EXERCISE DESCRIPTION
For the string "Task", find every matching line in the records and copy it.

(Dataset entries)
◆ ◆ ◆ ◆ ◆ ◆ ◆
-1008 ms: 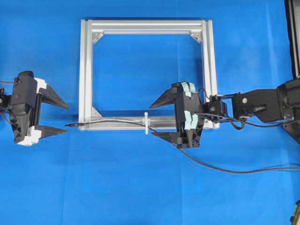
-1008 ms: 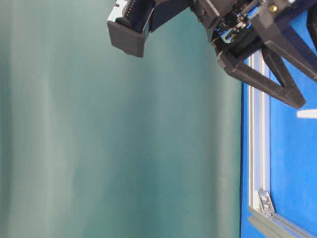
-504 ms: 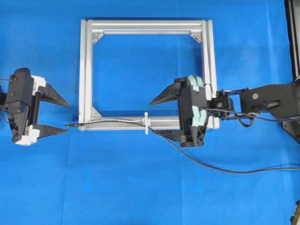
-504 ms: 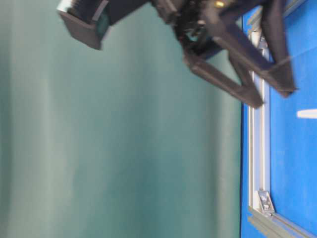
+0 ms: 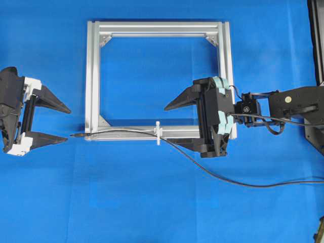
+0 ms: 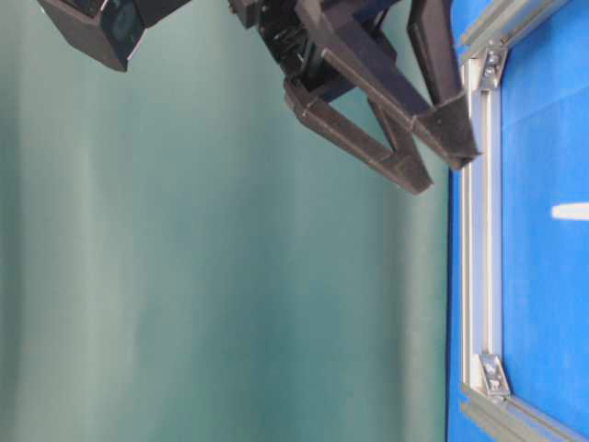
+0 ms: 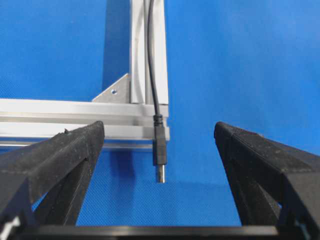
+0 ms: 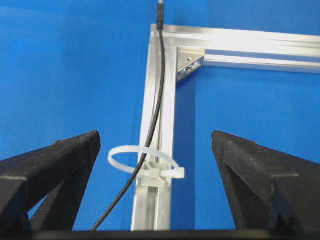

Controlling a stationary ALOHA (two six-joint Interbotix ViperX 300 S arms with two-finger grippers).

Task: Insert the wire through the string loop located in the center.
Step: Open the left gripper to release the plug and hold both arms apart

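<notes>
1. A square silver aluminium frame (image 5: 91,81) lies flat on the blue cloth-covered surface (image 5: 152,202), with a small white plastic string loop (image 5: 158,132) standing upright at the middle of its 6 o'clock bar.
2. The long thin black wire (image 5: 212,174) runs in from 4 o'clock, passes through the white loop and lies along the bar; its dark cylindrical plug tip (image 5: 76,135) pokes just past the frame's 7 o'clock corner.
3. The left black pincer (image 5: 63,124), at 9 o'clock, stands wide open and empty, the plug tip near its lower finger.
4. The right black pincer (image 5: 174,125), just beside the loop, gapes open too, gripping nothing.
</notes>
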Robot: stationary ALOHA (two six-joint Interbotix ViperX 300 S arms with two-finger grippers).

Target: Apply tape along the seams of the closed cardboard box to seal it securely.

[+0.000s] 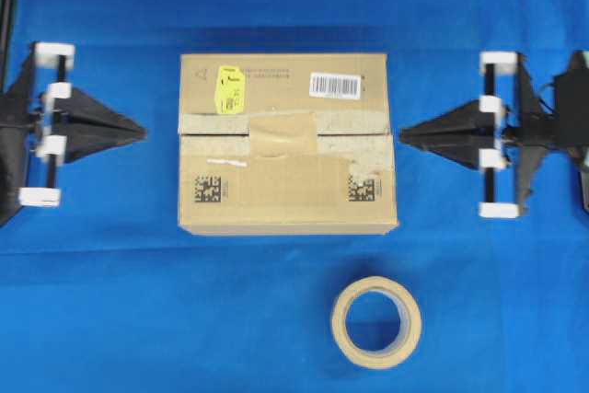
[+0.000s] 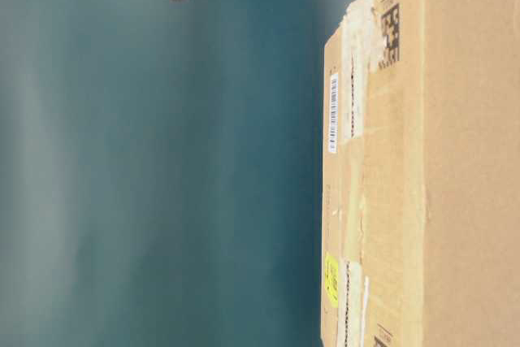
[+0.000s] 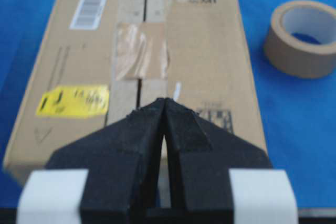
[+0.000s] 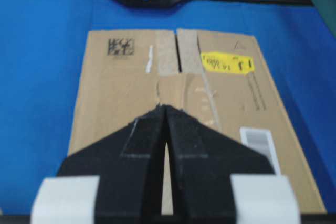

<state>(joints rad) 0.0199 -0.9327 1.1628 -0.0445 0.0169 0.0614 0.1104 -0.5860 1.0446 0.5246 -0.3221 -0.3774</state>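
Blue counter [image 1: 110, 319]: cardboard box [image 1: 276, 200] centered, tape [image 1: 281, 131] bridging its seams [image 1: 213, 134]; closed, empty left claw [image 1: 143, 132] at 9 o'clock, right claw [image 1: 401, 134] at 3, flanking for access.

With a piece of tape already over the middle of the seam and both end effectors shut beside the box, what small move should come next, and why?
Probably the right end effector should open and reach toward the tape roll. The tape covers only the middle of the seam; its ends on the cardboard box remain unsealed, and both end effectors, including the left, are empty.

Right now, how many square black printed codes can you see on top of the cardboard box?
2: one square black printed code at the near-left corner of the cardboard box, the other code at its near-right corner. Others may sit on hidden sides.
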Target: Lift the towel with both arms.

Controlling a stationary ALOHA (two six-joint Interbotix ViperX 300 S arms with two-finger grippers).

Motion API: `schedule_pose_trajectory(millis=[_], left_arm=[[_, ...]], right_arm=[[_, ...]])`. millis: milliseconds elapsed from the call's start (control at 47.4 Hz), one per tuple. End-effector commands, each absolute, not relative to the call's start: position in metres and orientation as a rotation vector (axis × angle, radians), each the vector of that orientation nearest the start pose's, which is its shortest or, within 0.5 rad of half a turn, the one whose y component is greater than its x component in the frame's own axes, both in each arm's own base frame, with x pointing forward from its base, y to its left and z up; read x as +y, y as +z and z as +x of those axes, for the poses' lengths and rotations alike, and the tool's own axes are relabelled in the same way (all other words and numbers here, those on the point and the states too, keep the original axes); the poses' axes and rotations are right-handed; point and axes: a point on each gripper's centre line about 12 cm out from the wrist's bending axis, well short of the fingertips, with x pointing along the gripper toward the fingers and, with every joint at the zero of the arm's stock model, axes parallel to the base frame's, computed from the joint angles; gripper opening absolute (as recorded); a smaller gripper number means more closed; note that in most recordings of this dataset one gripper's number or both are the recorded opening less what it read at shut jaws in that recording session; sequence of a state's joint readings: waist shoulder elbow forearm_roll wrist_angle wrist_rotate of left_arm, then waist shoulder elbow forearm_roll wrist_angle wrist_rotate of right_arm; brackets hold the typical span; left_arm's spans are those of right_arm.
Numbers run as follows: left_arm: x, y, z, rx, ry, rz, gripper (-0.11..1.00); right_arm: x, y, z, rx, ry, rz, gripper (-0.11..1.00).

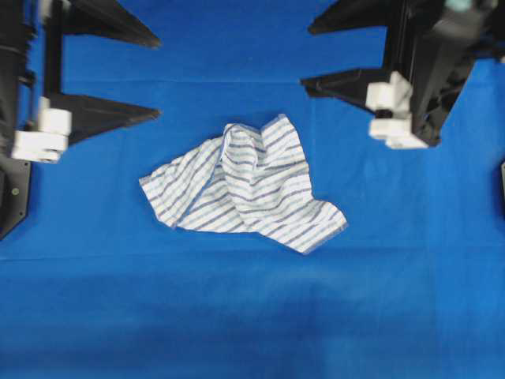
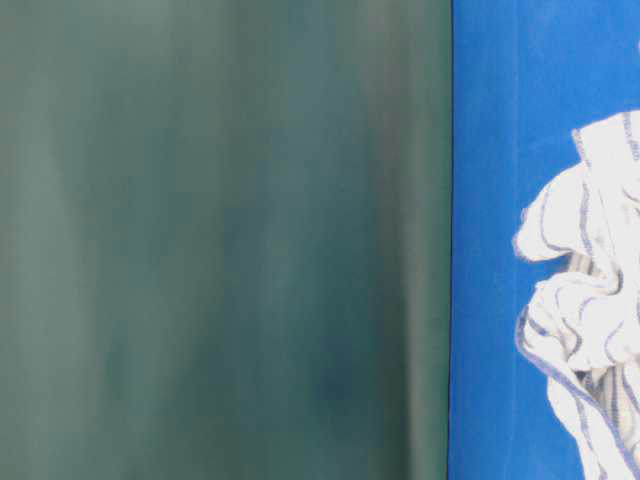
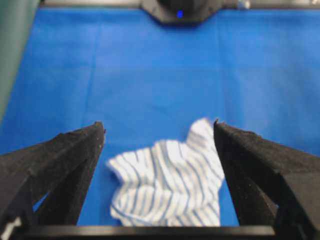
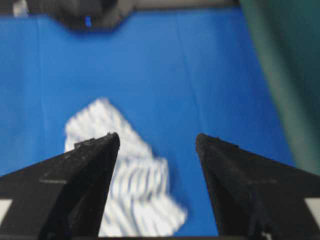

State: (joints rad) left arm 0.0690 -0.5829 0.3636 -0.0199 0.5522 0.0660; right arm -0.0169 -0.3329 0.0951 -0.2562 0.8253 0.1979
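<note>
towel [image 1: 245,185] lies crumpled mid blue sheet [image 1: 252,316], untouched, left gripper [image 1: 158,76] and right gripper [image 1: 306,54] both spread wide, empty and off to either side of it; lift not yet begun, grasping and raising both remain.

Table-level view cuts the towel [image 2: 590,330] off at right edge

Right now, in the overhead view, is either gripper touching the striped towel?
No. The striped towel lies crumpled on the blue sheet, apart from both grippers.
</note>
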Motion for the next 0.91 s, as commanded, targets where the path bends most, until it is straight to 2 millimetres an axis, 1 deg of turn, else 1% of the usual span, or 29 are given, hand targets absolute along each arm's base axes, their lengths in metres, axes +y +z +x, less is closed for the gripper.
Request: schedule_pose_trajectory(millis=[0, 42, 84, 105, 211, 253, 316, 337, 401, 422, 485, 527, 548, 590, 759, 885], left_arm=[[0.02, 0.428, 0.293, 0.326, 0.053, 0.036, 0.86], [0.02, 0.419, 0.296, 0.336, 0.053, 0.034, 0.85], [0.02, 0.406, 0.301, 0.351, 0.054, 0.031, 0.86], [0.02, 0.402, 0.302, 0.354, 0.054, 0.03, 0.86], [0.021, 0.371, 0.309, 0.387, 0.055, 0.024, 0.86], [0.021, 0.36, 0.311, 0.4, 0.055, 0.021, 0.86], [0.021, 0.338, 0.314, 0.426, 0.055, 0.016, 0.86], [0.021, 0.332, 0.315, 0.432, 0.056, 0.015, 0.86], [0.022, 0.314, 0.316, 0.447, 0.057, 0.011, 0.86], [0.022, 0.304, 0.317, 0.456, 0.057, 0.009, 0.86], [0.022, 0.287, 0.318, 0.468, 0.058, 0.008, 0.86], [0.022, 0.275, 0.319, 0.476, 0.059, 0.008, 0.86], [0.022, 0.266, 0.32, 0.485, 0.06, 0.008, 0.85], [0.022, 0.256, 0.321, 0.49, 0.061, 0.006, 0.86], [0.024, 0.21, 0.326, 0.515, 0.073, -0.021, 0.86], [0.02, 0.179, 0.329, 0.562, 0.072, -0.051, 0.86]], right_arm=[[-0.027, 0.43, 0.345, 0.558, -0.203, -0.009, 0.65], [-0.026, 0.42, 0.346, 0.569, -0.204, 0.001, 0.65], [-0.026, 0.409, 0.347, 0.58, -0.204, 0.011, 0.65], [-0.026, 0.4, 0.347, 0.589, -0.202, 0.017, 0.65], [-0.024, 0.371, 0.348, 0.614, -0.198, 0.043, 0.65], [-0.023, 0.355, 0.348, 0.625, -0.196, 0.06, 0.65], [-0.022, 0.338, 0.348, 0.637, -0.195, 0.081, 0.65], [-0.022, 0.329, 0.347, 0.643, -0.192, 0.089, 0.65], [-0.021, 0.312, 0.346, 0.651, -0.189, 0.108, 0.65], [-0.02, 0.307, 0.346, 0.654, -0.188, 0.115, 0.65], [-0.019, 0.288, 0.346, 0.667, -0.184, 0.134, 0.65], [-0.018, 0.278, 0.345, 0.676, -0.182, 0.142, 0.65], [-0.018, 0.274, 0.345, 0.681, -0.18, 0.143, 0.65], [-0.018, 0.261, 0.345, 0.699, -0.18, 0.148, 0.65], [-0.016, 0.226, 0.351, 0.751, -0.168, 0.151, 0.64], [-0.013, 0.198, 0.356, 0.785, -0.156, 0.162, 0.64]])
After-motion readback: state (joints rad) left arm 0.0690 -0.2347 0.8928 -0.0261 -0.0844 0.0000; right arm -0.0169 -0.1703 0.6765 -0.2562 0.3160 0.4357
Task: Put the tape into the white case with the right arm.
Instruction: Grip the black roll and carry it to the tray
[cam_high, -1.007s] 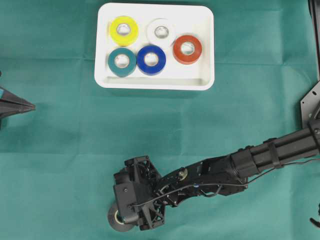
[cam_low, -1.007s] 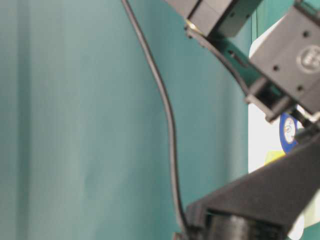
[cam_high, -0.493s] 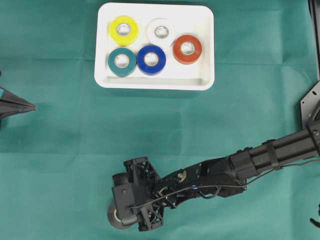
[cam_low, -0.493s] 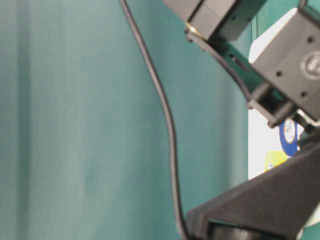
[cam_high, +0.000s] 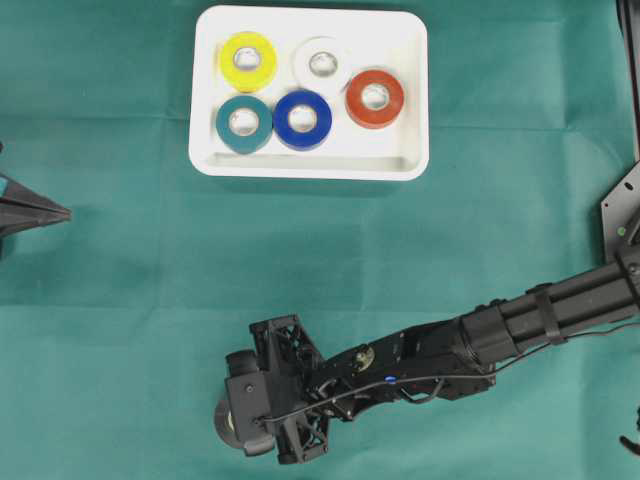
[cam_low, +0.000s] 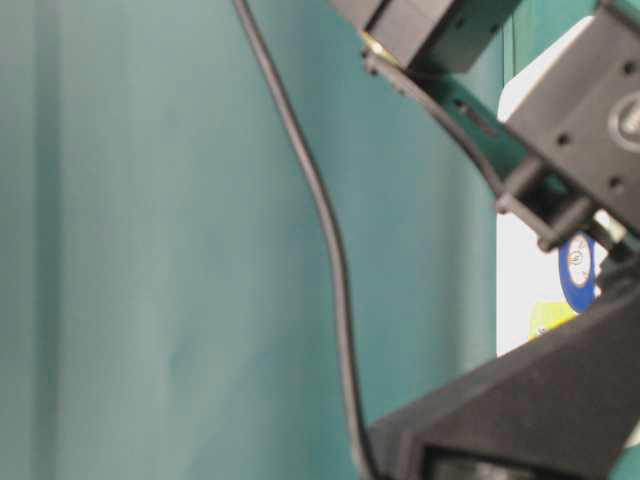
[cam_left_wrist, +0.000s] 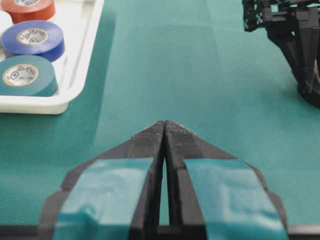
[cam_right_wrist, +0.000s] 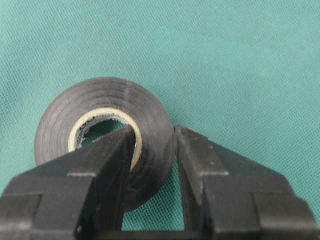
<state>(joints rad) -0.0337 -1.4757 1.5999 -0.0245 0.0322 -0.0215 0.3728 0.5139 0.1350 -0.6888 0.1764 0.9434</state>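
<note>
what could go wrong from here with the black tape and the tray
1. The right gripper pinches only one wall of the black tape, one finger in the hole, so the roll could swing or slip out when lifted.
2. The white tray already holds five rolls; bare floor is mainly along its front edge, so a drop might land on the blue tape.

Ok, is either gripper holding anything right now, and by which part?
The right gripper is shut on the black tape roll, pinching its wall: one finger inside the core hole, the other on the outer face. The left gripper is shut on nothing.
</note>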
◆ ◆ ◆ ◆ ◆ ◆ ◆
WRITTEN ANSWER
Task: Insert the wire through the string loop located in the center.
Task: Put the tape into the white case with the right arm.

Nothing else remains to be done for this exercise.